Work instructions: Without any of the pictures, set down the data below exactly.

── Material provided

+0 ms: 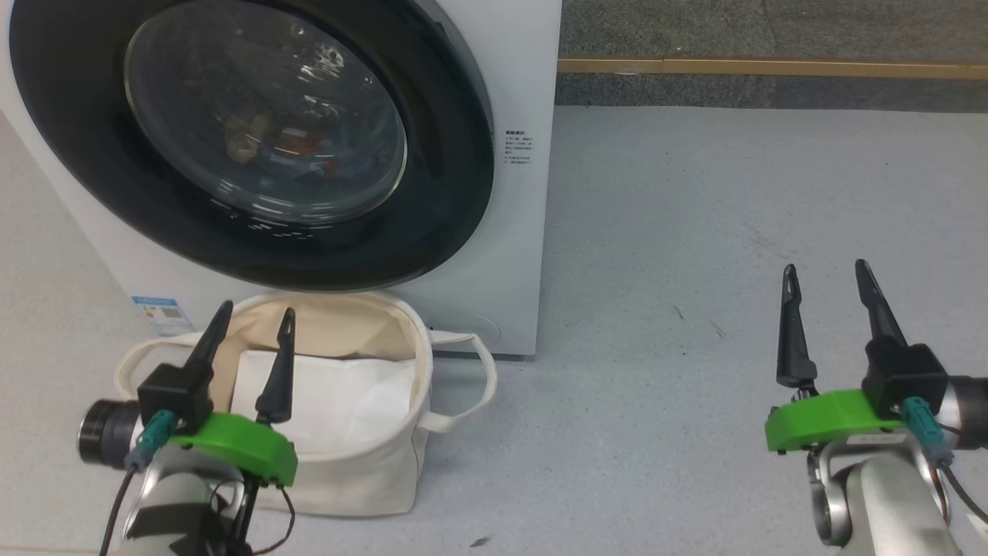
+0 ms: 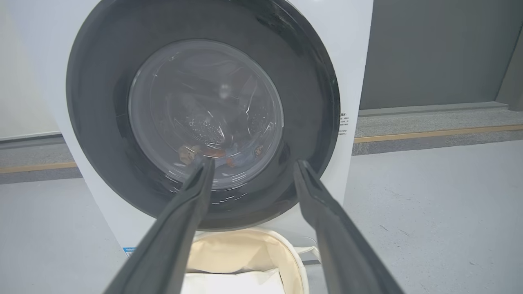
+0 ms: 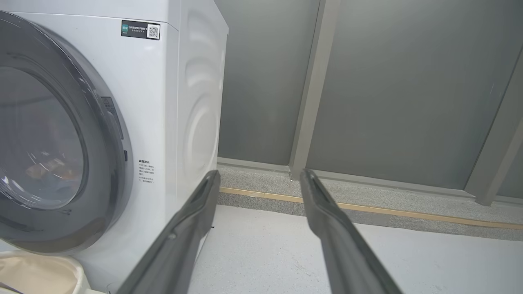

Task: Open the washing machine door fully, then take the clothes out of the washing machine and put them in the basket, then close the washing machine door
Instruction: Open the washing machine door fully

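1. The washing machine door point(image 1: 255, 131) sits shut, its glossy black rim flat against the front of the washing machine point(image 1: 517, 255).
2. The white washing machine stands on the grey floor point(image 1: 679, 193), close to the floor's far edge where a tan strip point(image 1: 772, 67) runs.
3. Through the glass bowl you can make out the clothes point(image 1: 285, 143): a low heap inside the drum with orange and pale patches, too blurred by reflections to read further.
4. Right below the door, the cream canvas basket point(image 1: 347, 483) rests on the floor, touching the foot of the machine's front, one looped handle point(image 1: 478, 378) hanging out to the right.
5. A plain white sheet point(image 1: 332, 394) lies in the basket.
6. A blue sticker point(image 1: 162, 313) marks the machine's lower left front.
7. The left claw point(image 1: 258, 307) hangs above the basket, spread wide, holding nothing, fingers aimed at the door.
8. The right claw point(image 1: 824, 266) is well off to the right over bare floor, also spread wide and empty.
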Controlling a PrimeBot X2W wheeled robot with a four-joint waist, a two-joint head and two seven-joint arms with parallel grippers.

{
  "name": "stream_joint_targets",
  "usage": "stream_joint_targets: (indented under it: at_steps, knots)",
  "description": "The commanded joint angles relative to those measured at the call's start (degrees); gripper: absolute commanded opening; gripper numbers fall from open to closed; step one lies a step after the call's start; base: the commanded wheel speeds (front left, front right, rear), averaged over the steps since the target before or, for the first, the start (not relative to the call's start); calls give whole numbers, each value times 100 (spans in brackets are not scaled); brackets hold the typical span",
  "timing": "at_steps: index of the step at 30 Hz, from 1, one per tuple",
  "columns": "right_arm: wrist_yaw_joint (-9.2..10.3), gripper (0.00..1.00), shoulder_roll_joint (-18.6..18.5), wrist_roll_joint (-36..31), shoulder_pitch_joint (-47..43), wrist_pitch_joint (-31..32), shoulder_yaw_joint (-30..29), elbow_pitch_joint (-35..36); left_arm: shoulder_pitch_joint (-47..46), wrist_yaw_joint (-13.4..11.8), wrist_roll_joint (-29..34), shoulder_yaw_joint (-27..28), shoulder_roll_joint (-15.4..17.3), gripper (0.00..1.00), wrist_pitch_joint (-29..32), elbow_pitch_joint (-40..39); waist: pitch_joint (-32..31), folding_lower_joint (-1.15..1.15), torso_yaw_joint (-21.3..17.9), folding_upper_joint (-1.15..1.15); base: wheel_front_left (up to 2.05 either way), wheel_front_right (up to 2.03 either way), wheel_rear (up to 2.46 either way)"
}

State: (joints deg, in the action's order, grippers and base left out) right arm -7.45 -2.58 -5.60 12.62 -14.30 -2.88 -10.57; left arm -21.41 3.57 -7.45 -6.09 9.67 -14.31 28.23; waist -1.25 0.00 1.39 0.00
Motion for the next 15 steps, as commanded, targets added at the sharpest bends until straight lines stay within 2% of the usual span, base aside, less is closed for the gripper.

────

Result for this task:
+0 ms: 
+0 ms: 
+0 ms: 

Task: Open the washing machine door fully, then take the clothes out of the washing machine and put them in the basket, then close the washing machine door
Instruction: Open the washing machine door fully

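1. The washing machine door point(image 1: 255, 131) sits shut, its glossy black rim flat against the front of the washing machine point(image 1: 517, 255).
2. The white washing machine stands on the grey floor point(image 1: 679, 193), close to the floor's far edge where a tan strip point(image 1: 772, 67) runs.
3. Through the glass bowl you can make out the clothes point(image 1: 285, 143): a low heap inside the drum with orange and pale patches, too blurred by reflections to read further.
4. Right below the door, the cream canvas basket point(image 1: 347, 483) rests on the floor, touching the foot of the machine's front, one looped handle point(image 1: 478, 378) hanging out to the right.
5. A plain white sheet point(image 1: 332, 394) lies in the basket.
6. A blue sticker point(image 1: 162, 313) marks the machine's lower left front.
7. The left claw point(image 1: 258, 307) hangs above the basket, spread wide, holding nothing, fingers aimed at the door.
8. The right claw point(image 1: 824, 266) is well off to the right over bare floor, also spread wide and empty.
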Controlling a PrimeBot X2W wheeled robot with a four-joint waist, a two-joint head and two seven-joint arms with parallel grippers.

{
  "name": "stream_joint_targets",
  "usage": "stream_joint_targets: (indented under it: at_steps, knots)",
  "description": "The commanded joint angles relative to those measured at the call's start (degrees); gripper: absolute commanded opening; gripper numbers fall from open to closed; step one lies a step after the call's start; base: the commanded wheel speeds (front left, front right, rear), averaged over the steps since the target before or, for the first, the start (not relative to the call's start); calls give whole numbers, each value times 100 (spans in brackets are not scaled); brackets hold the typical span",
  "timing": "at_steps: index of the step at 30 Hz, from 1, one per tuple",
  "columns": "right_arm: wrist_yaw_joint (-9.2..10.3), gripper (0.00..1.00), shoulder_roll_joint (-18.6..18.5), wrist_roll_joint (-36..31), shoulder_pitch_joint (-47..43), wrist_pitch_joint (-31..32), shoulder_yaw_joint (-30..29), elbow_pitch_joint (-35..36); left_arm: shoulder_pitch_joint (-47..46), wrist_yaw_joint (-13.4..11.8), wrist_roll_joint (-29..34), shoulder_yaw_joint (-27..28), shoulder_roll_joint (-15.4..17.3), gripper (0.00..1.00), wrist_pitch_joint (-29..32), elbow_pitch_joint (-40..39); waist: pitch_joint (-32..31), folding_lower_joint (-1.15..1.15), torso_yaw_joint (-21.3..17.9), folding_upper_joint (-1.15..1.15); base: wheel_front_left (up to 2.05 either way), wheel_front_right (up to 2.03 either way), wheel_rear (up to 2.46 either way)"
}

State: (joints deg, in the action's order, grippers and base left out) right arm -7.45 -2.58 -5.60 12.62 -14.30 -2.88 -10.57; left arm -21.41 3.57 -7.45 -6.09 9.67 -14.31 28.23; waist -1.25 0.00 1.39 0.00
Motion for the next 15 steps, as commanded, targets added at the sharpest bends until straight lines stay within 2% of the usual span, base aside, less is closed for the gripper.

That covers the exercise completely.